Book Title: Computational Criminology: AI Applications in Forensic Science and Criminal Justice
Editors: Dr. Xavier Louis, Dr. Surbhi Girdhar, Ms. Aswathi Chandran Nair, Mr. Ravi Kumar, and Ms. Nandini Katare
Chapter: 17
DOI: https://doi.org/10.59646/704/17
Author: Sherin Shaji
Abstract
The human voice is a rich biometric signal encoding not only linguistic content but distinctive physiological and behavioural characteristics vocal tract morphology, fundamental frequency, formant structure, rhythm, and prosody that render each individual’s speech acoustically unique.
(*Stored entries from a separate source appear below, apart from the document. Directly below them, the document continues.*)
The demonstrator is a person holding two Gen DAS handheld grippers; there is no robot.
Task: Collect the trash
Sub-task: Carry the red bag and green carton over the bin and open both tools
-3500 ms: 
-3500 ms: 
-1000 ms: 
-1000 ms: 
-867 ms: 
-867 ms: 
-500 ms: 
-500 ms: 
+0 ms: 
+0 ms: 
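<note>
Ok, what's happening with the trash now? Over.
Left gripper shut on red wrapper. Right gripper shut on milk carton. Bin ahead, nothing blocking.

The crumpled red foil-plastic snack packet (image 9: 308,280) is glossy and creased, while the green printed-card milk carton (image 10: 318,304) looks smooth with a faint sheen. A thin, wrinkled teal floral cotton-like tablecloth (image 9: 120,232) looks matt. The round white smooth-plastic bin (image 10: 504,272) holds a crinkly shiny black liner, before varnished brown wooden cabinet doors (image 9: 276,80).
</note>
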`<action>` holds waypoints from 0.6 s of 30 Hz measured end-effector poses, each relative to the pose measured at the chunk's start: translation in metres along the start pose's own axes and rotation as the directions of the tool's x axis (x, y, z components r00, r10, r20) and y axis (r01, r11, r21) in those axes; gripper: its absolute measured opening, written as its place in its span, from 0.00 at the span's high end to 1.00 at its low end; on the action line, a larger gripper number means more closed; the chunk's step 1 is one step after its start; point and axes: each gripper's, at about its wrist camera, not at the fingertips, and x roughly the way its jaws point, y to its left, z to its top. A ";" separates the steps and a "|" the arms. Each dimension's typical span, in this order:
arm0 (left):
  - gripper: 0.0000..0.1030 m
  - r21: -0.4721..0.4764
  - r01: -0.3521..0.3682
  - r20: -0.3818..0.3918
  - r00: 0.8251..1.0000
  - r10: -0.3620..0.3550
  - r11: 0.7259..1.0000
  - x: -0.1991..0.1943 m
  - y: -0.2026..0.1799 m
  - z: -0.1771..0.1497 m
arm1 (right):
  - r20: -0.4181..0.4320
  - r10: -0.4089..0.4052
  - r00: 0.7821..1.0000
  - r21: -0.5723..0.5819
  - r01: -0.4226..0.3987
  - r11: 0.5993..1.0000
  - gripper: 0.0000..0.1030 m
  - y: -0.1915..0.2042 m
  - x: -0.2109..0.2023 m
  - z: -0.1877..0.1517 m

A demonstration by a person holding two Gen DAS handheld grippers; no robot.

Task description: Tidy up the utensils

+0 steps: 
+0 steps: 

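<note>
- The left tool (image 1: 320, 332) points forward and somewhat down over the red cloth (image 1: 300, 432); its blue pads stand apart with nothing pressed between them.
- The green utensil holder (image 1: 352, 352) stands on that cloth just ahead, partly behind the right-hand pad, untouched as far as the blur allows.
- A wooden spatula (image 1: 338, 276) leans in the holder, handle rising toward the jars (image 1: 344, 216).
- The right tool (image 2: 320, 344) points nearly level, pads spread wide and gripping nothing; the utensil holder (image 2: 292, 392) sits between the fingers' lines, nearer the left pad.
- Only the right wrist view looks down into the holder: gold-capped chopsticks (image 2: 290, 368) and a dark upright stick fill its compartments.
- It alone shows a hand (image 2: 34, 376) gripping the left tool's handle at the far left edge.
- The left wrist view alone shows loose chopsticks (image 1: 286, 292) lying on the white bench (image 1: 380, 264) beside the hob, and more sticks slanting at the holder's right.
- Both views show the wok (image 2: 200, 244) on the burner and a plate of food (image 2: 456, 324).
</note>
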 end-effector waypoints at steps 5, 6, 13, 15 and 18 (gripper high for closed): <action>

Forensic speaker identification (FSI), the discipline concerned with determining whether a questioned voice sample originates from a particular suspect, has undergone a fundamental transformation through the application of deep learning-based automatic speaker verification systems. This chapter traces the evolution of FSI from spectrographic analysis and auditory-phonetic comparison through statistical modelling approaches (GMM-UBM, i-vectors) to the contemporary x-vector and ECAPA-TDNN architectures that represent the state of the art. It examines the forensic-specific challenges of short-duration samples, channel mismatch, disguise, and language variation, evaluates validation frameworks including the Likelihood Ratio approach, and addresses the admissibility, ethical, and civil liberties dimensions of voice biometric evidence.